# What the exercise asks
Using the material that follows, output exactly the lines from the one containing "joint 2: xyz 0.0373" through the one containing "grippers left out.", with both ends kept.

═════ Dataset content

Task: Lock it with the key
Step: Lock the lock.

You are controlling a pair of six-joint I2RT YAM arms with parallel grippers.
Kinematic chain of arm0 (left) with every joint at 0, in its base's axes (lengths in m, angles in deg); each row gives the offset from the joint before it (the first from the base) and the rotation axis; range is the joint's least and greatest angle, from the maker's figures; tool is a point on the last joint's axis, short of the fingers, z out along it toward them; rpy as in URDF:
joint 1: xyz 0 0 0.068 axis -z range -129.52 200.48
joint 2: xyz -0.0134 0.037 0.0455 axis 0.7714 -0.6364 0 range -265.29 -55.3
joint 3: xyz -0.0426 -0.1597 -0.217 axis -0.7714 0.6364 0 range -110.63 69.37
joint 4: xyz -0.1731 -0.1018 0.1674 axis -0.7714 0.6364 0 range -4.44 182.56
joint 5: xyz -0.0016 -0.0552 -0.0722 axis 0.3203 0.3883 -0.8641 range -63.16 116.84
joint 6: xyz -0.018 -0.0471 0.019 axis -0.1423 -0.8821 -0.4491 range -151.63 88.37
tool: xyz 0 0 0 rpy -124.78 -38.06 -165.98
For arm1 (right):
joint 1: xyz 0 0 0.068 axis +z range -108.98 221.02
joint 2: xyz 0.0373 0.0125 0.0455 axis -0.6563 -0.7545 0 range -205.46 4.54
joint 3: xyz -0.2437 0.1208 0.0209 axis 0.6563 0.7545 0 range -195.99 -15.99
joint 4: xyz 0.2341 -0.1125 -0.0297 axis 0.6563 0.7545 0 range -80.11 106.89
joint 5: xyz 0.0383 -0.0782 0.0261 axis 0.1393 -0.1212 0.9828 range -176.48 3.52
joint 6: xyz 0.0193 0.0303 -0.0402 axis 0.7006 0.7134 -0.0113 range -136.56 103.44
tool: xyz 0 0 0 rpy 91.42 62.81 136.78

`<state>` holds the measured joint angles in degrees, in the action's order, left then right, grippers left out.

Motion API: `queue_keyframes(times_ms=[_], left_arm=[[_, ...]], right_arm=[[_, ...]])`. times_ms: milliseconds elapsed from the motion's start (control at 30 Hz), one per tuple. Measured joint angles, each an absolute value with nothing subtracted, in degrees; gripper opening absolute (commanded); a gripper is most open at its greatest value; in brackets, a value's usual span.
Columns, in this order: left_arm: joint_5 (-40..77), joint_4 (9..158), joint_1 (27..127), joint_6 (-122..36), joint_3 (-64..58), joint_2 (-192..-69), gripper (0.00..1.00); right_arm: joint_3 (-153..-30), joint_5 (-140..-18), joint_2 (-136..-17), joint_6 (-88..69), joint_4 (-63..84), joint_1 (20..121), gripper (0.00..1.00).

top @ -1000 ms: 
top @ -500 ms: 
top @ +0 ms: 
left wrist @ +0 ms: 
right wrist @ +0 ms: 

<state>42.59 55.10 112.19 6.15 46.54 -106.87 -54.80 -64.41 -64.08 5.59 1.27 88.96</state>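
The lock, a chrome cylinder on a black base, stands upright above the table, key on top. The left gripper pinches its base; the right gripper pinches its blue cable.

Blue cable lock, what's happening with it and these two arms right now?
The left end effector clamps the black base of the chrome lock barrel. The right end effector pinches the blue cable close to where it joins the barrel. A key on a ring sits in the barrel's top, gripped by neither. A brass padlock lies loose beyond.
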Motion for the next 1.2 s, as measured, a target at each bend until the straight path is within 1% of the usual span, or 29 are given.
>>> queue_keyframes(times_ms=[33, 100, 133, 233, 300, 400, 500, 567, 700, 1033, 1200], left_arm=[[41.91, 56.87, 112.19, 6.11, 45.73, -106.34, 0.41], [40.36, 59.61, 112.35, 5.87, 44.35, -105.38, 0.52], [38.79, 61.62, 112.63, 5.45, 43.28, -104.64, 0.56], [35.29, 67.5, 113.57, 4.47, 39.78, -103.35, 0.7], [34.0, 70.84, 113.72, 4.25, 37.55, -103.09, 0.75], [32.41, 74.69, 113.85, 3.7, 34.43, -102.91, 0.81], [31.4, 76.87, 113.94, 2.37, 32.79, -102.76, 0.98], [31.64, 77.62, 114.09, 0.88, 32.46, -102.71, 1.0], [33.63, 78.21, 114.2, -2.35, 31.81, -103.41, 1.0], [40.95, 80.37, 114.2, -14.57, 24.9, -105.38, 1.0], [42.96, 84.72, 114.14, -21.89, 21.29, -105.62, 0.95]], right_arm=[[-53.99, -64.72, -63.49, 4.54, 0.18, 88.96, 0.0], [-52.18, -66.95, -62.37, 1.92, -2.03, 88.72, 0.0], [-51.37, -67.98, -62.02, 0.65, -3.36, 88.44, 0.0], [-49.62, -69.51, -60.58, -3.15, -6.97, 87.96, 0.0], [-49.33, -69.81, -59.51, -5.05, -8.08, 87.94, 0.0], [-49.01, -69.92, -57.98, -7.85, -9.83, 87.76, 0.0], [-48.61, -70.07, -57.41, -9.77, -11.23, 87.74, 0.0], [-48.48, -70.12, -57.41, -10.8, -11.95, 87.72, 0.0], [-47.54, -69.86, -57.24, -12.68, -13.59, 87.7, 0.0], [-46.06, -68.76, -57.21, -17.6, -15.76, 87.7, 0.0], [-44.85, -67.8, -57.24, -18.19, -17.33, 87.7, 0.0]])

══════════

# Solution to this exercise
joint 2: xyz 0.0373 0.0125 0.0455 axis -0.6563 -0.7545 0 range -205.46 4.54
joint 3: xyz -0.2437 0.1208 0.0209 axis 0.6563 0.7545 0 range -195.99 -15.99
joint 4: xyz 0.2341 -0.1125 -0.0297 axis 0.6563 0.7545 0 range -80.11 106.89
joint 5: xyz 0.0383 -0.0782 0.0261 axis 0.1393 -0.1212 0.9828 range -176.48 3.52
joint 6: xyz 0.0193 0.0303 -0.0402 axis 0.7006 0.7134 -0.0113 range -136.56 103.44
tool: xyz 0 0 0 rpy 91.42 62.81 136.78

`<state>` holds the measured joint angles in degrees, in the action's order, left then right, grippers left out.

That covers the exercise completely.